[レベル: 上級]
Android版の Chrome Canary と Chrome Dev でWebAPKの機能を利用できるようになりました。
WebAPKを利用すると、PWA (Progressive Web App: プログレッシブ ウェブ アプリ)を実装したサイトをアプリのように扱うことができます。
WebAPKの設定手順
WebAPKを設定する手順を説明します。
まずChrome (CanaryかDev) でパッケージ化の機能を有効にします(この機能はまだ試験運用中のため)。
次のURLで構成できます。
chrome://flags/#enable-improved-a2hs
『「ホーム画面に追加(改訂版)」機能を有効にする』のセクションです。
設定変更後はChromeの再起動が必要です。
また、セキュリティ設定で「提供元不明のアプリ」の有効化も必要です。
準備が整ったら、WebAPKの機能を利用してアプリ化したいサイトにアクセスします。
当然、PWAを実装しているサイトになります。
メニューから「ホーム画面に追加」を選択します。
スマートフォンのホームスクリーンにアイコンをインストールするためのプロセスが始まります。
ホームスクリーンにアイコンが追加されました。
僕のブログアイコンの両サイドにあるFlipKartやLand LinesはPWAで成功しているサイトです。
ただしホームスクリーンアイコンは、WebAPKの機能ではありません。
PWAの最も基本的、初歩的な機能です。
WebAPKが特異なのはここからです。
WebAPKでウェブサイトをアプリとして利用、管理可能に
ウェブサイトをアプリ化したので、アプリドロワーにアイコンが現れます。
アプリとして管理できます。
アプリとして管理することで、たとえば次のようなことができるようになります。
- ホームスクリーンアイコンの画像変更や名称変更 ―― PWAのもともとのホームスクリーンアイコンは、インストールしたらそれっきりです。開発者は、あとからアイコン画像を変更できないし名称も変更できません。アプリなら、こういったことが(アップデートのタイミングで)できます。

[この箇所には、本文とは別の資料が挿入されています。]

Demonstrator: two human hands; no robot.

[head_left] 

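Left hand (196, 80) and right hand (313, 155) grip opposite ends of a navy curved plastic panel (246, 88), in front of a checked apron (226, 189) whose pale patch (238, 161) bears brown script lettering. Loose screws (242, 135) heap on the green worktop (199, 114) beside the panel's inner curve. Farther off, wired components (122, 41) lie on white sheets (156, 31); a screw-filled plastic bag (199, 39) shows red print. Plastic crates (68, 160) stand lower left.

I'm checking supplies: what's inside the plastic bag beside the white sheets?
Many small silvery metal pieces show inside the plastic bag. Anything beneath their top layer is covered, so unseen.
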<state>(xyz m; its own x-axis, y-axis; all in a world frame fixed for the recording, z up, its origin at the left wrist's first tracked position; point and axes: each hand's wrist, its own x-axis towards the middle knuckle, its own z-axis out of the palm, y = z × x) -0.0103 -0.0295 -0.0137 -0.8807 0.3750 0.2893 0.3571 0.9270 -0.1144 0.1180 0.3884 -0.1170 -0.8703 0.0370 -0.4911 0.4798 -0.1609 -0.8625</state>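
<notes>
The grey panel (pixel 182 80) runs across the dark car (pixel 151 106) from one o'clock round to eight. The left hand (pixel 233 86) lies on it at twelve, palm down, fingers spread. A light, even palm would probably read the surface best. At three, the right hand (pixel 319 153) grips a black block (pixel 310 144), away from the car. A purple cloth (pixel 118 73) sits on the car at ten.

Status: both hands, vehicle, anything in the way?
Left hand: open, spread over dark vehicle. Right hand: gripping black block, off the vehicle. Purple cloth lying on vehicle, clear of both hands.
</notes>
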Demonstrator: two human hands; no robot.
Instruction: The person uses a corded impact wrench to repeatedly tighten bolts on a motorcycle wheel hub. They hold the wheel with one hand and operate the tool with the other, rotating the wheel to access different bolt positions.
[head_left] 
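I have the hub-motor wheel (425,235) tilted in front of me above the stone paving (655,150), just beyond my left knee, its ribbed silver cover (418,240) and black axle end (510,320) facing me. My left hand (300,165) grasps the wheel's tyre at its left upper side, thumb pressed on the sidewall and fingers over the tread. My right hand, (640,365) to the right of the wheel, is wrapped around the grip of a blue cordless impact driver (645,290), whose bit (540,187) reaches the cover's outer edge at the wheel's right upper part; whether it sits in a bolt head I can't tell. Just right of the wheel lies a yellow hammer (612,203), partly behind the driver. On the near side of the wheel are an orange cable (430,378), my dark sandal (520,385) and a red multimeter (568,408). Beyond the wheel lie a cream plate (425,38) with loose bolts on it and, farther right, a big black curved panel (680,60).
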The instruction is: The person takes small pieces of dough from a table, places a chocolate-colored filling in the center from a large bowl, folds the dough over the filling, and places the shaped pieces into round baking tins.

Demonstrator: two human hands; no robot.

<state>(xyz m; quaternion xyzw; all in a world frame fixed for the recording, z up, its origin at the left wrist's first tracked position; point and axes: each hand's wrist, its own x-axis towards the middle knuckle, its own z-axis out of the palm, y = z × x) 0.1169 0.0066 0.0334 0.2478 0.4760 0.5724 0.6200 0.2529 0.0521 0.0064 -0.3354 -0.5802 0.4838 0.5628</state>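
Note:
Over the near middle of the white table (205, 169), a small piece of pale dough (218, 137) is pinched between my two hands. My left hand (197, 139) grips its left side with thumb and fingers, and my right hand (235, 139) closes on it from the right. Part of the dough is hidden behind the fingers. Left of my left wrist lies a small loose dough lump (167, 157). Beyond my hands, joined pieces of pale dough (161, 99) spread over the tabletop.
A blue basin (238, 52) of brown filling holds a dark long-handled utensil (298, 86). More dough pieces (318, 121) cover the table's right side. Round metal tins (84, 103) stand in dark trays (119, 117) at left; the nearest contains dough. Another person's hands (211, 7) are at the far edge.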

- 独立したプッシュ通知 ―― 従来のPWAのプッシュ通知はChromeに依存します。Chromeを利用してPWAサイトは通知を送信します。一方で、WebAPK化したウェブサイトはアプリなので、Chromeに依存せずにプッシュ通知を送信します。
- ストレージやバッテリーの制御 ―― 1つの独立したアプリなので、単独でストレージやバッテリー消費などの制御が可能になります。通常のPWAはChromeが代表してこうした仕組みを制御します。
WebAPKは、昨年5月の Google I/O 2016 で紹介されました。
どんなことができるか、どんなメリットがあるかのもっと詳しい情報は、YouTubeにアップロードされた動画で知ることができます。
AMPよりもPWAに注目?
実は僕は、AMPよりもPWAに将来性を感じています。
少なくともAMPは今のところは、AMPでは高速化のために犠牲にされた機能が多くて、すべてのサイトに向いたテクノロジーではありません。
その一方、PWAはダイナミックな機能を存分に利用できます。
ニュースサイトやメディアサイトのように、静的な記事コンテンツが中心であればAMPは絶対的にオススメです。
ですが、インタラクティブな機能を提供したいサイトであれば、AMPよりもPWAに注目したほうがユーザー体験の高いサイトを提供できるのではないかというのが、僕の今の個人的な考えです。
小さな規模のサイトにPWAが向くとは思いません。しかし、技術力がある開発スタッフがそろっていて、一定規模以上のサイトであれば、PWAについて研究してみることを推奨します。
Googleのデベロッパーサイトでは、PWAの成功事例が毎月のように公開されています。
この記事で紹介したWebAPKはまだ試験運用ですが、今後ももっといろいろなことがPWAでできるようになっていくことでしょう。
【UPDATE】
アプリなのでこんなことも可能になっています。
なお、スクリーンショットに写っているツイートで木村さんが指摘しているように、AMPとPWAは排他的なテクノロジーではありません。
むしろ両者を連携させることでさらに高機能なサービスを提供できます。
後日あらためて解説したいと思います。